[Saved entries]
__________________________________________________
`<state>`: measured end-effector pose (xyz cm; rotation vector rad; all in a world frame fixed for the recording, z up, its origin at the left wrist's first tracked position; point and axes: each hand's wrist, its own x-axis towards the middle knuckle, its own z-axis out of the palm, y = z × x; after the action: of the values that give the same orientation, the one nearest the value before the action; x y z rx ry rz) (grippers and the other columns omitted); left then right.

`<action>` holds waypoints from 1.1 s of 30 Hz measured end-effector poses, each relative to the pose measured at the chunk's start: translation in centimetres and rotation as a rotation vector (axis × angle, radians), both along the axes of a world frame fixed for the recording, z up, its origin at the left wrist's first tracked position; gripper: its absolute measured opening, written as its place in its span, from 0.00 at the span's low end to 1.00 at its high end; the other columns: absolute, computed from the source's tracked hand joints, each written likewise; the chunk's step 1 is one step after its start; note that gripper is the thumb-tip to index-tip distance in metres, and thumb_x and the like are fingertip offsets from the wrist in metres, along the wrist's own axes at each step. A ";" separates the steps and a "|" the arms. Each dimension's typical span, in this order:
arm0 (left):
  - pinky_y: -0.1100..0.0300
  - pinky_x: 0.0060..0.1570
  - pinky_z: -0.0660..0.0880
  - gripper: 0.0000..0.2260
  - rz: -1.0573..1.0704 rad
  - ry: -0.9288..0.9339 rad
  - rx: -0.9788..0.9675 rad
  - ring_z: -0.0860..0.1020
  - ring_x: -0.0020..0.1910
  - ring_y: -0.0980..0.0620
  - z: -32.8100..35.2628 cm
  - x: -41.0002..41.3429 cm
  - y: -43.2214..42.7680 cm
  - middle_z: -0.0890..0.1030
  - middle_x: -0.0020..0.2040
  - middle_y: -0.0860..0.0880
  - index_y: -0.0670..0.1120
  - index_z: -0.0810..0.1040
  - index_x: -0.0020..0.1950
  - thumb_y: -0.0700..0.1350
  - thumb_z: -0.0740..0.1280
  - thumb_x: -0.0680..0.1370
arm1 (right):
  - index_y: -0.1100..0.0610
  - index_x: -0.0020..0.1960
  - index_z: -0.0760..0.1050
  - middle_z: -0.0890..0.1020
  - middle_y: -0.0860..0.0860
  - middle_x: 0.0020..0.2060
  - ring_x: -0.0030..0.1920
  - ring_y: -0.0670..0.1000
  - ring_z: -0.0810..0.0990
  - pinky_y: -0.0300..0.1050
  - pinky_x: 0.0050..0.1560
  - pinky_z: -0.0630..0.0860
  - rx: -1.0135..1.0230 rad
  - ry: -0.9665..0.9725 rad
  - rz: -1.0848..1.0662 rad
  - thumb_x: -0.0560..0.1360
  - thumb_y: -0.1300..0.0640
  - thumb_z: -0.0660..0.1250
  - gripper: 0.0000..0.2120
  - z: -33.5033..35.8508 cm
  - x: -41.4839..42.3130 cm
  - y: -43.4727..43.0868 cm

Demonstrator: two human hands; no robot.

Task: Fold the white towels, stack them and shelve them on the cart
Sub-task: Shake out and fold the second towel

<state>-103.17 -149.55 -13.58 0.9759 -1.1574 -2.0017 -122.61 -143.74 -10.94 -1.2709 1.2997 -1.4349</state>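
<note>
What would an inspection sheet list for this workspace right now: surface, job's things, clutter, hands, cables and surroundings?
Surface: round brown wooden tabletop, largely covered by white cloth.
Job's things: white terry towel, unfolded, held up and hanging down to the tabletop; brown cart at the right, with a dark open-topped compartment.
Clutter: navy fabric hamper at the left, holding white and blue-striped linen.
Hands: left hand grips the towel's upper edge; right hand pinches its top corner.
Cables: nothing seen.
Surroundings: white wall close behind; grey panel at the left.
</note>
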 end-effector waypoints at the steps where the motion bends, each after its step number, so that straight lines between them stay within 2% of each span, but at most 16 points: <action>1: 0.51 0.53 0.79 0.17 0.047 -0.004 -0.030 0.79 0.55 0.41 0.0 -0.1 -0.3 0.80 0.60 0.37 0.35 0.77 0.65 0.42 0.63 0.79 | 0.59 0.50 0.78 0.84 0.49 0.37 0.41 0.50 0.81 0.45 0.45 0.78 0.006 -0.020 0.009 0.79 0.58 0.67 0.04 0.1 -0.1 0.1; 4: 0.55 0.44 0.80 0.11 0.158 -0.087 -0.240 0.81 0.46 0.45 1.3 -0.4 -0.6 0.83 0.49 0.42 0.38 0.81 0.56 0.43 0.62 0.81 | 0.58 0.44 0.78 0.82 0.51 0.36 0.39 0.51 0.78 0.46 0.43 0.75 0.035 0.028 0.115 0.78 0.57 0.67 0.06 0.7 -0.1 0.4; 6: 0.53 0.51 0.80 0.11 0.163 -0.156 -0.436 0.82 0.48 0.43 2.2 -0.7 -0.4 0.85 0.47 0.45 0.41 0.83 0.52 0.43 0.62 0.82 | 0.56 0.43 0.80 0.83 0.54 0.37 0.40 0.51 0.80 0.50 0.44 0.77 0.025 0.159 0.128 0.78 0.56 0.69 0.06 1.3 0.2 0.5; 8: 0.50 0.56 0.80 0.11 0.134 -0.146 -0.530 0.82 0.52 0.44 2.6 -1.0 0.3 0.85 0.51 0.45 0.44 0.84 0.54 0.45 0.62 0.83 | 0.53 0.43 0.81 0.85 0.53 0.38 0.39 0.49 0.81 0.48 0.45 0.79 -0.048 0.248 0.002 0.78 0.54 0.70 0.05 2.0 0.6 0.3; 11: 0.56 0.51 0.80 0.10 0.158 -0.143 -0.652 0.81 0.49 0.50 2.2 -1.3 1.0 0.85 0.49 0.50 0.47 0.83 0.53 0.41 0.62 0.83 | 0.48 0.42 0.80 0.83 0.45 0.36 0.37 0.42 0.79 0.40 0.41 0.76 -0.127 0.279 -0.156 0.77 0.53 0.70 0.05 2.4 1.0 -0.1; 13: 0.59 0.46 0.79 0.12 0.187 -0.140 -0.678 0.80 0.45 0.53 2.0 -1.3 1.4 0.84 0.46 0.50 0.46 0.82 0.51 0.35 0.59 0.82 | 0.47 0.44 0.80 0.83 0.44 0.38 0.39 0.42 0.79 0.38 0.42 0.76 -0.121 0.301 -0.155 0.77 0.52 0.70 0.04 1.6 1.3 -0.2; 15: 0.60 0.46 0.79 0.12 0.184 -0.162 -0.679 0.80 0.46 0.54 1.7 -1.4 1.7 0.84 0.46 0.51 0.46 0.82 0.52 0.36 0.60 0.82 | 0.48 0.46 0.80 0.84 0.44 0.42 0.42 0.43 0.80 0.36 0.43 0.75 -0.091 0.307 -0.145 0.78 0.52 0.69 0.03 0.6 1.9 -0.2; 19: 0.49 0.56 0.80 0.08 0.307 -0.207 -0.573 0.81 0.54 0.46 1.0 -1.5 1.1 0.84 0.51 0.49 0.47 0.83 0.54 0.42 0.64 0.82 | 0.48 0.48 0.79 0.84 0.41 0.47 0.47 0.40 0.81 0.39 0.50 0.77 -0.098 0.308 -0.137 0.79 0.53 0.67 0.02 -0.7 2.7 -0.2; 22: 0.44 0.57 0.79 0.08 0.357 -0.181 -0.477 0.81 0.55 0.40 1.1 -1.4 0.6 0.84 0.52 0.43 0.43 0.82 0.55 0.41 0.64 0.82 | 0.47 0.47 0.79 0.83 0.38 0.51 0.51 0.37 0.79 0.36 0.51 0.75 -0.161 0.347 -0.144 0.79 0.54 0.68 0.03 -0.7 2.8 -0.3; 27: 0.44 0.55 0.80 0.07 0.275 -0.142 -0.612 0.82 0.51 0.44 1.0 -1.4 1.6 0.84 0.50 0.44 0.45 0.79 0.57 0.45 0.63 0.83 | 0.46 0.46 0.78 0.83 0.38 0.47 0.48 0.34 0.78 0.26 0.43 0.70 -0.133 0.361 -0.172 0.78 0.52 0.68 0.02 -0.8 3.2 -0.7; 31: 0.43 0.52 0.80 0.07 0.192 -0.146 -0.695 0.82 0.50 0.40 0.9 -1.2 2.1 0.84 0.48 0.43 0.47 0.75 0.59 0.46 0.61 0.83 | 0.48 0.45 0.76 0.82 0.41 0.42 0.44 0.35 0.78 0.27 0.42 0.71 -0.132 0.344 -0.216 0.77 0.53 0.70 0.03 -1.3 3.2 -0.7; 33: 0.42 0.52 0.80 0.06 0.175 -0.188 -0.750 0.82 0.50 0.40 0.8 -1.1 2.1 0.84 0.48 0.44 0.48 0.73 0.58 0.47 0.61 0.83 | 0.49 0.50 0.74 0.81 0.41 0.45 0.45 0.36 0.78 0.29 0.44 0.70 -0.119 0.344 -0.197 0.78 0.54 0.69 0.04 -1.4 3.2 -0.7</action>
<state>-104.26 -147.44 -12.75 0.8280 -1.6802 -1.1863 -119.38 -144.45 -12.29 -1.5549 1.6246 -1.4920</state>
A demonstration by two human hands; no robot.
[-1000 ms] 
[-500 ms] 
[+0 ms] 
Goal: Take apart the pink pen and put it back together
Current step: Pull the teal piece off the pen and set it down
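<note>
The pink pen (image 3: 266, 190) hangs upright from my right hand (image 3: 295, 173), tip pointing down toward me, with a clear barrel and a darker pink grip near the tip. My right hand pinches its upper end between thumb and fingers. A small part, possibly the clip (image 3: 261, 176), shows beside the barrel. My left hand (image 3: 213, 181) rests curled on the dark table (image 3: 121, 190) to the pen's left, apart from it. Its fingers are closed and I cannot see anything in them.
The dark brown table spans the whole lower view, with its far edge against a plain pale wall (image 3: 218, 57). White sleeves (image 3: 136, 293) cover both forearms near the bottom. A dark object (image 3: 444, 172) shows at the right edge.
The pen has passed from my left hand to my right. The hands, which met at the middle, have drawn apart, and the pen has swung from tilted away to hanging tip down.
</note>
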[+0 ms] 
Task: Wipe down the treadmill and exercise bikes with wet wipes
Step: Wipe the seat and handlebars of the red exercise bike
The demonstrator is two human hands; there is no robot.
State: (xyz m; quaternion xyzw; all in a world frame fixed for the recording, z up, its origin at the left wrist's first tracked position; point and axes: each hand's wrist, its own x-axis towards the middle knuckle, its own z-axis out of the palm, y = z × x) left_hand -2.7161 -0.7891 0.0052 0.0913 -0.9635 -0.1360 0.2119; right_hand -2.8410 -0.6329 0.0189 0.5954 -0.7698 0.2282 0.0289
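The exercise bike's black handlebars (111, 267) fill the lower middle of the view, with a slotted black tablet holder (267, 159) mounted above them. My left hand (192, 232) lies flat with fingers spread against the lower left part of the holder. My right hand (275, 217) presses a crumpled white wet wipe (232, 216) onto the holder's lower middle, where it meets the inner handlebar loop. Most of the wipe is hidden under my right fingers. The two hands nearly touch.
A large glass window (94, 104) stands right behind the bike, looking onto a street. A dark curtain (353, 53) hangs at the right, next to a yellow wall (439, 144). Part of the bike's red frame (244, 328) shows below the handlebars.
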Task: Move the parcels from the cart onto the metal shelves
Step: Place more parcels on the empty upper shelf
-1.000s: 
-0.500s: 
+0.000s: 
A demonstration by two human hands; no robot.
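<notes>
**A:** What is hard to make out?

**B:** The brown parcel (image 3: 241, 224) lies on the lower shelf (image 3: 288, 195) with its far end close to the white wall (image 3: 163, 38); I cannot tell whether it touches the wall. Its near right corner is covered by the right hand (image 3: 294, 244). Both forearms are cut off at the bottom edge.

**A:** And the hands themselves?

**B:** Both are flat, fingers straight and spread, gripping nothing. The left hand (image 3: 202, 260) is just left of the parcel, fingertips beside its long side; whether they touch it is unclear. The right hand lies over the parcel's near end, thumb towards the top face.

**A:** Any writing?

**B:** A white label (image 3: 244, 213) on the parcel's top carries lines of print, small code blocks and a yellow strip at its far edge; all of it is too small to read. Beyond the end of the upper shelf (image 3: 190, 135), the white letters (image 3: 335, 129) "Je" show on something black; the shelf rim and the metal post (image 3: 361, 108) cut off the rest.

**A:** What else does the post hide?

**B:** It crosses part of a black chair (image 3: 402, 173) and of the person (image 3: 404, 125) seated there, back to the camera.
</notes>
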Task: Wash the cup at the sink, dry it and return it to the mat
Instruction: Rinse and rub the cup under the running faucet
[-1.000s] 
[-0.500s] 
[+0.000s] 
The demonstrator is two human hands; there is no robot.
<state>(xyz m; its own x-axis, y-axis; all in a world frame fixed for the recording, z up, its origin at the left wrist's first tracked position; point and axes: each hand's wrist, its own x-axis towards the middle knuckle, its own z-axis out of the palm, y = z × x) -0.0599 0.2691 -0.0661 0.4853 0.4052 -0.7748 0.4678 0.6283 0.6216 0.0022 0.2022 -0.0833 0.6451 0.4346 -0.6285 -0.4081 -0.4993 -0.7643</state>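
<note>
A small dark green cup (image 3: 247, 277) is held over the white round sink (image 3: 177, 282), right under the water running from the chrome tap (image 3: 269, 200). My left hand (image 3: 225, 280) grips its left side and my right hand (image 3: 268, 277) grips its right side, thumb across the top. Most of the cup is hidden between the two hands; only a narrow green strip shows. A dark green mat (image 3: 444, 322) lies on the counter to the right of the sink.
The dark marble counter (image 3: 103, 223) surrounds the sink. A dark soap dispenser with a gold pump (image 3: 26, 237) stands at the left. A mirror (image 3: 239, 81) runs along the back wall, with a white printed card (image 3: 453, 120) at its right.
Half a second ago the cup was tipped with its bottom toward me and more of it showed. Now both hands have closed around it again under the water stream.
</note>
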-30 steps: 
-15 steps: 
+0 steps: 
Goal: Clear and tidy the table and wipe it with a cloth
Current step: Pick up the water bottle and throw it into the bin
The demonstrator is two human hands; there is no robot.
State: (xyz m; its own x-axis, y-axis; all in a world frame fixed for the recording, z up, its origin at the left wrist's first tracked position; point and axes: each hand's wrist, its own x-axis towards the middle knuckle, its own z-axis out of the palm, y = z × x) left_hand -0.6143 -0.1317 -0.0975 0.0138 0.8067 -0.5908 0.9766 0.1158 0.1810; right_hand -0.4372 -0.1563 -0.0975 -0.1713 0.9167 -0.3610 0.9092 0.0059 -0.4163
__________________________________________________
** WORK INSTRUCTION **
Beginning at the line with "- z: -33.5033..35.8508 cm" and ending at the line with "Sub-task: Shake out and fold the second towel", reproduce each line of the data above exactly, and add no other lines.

** SOLUTION FOR THIS PROBLEM **
  - z: -33.5033..35.8508 cm
  - x: -41.4839..42.3130 cm
  - y: -43.4727..43.0868 cm

Demonstrator: two human hands; no robot.

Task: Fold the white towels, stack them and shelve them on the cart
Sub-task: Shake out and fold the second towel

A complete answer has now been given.